Trade secrets are how companies maintain an edge in competitive fields. Protecting them may mean the difference in remaining an influence in the market or being swallowed up. When trade secrets get mentioned, you might think of secret blueprints for prototypes or, a classic example, the Coca Cola formula. In California, where the Uniform Trade Secrets Act (UTSA) provides recourse for litigation, the definition of trade secrets can be broader than you think.
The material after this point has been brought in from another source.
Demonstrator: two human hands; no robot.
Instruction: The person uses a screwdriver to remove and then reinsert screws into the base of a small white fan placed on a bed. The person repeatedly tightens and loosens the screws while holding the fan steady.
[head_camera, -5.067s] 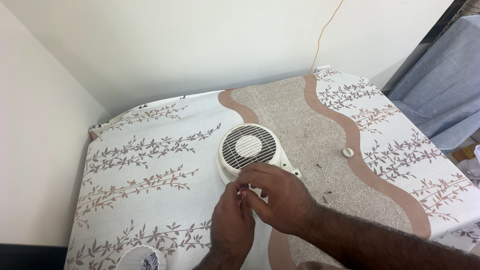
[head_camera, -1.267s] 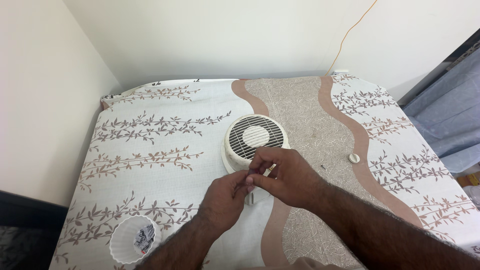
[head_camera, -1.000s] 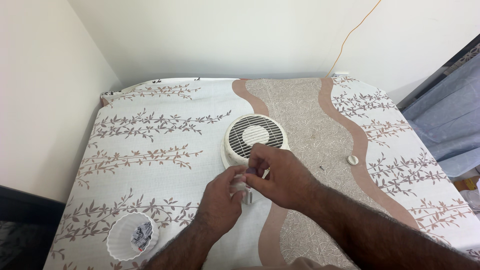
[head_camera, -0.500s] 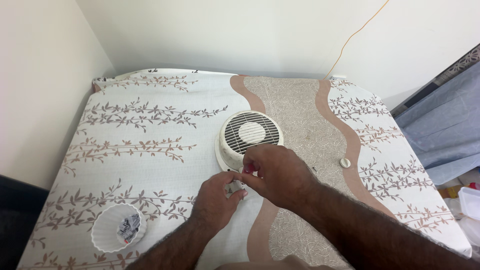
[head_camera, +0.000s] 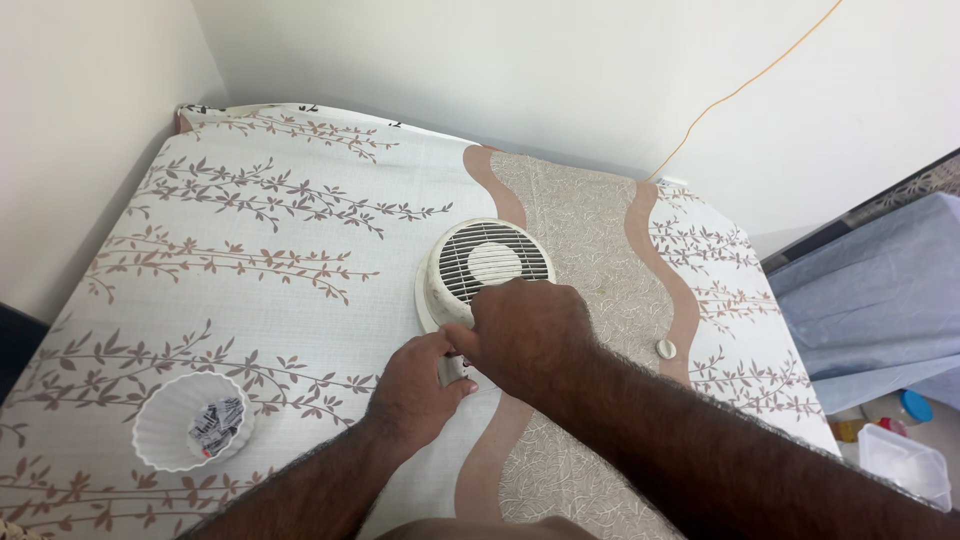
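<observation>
Your right hand (head_camera: 530, 330) closes over the near rim of the round cream plastic fan housing (head_camera: 480, 272) on the leaf-patterned tablecloth (head_camera: 250, 260); your left hand (head_camera: 412, 385) pinches something hidden beneath. A white ribbed bowl (head_camera: 160, 425) sits left, a small cream knob (head_camera: 666, 349) right.

I am working with a single view: the head camera is looking steeply down and forward over a table (head_camera: 250, 300) draped in a leaf-patterned cloth. It is sitting close enough that both forearms are entering from the bottom edge and filling the lower centre. The table is spanning most of the frame, with walls running across the top and upper left.
</observation>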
Trade secrets acts as an umbrella term referring to any piece of IP that has value as a matter of secrecy. And while formulas and designs are good examples, companies, as detailed by the United States Patent and Trademark Office, can consider much of their data as trade secrets:
This can include things like customer lists or data scrubbed from website engagement. Anything that gives a company an edge over competition they would otherwise lose if said competition gained access to it. The broad definition is designed for company protection. Litigation is not limited to physical theft either as, according to the UTSA, protections can be extended to employee memory provided there is proof that an employee divulged trade secrets either publicly or to a competitor.
Damages can be extensive if a trade secret gets out, but you have to know what you can protect beforehand. If caught ahead of time, an injunction may be filed to keep someone with a trade secret from disclosing said information. If not, it is up to a civil case in order to recover any punitive damages or owed royalties.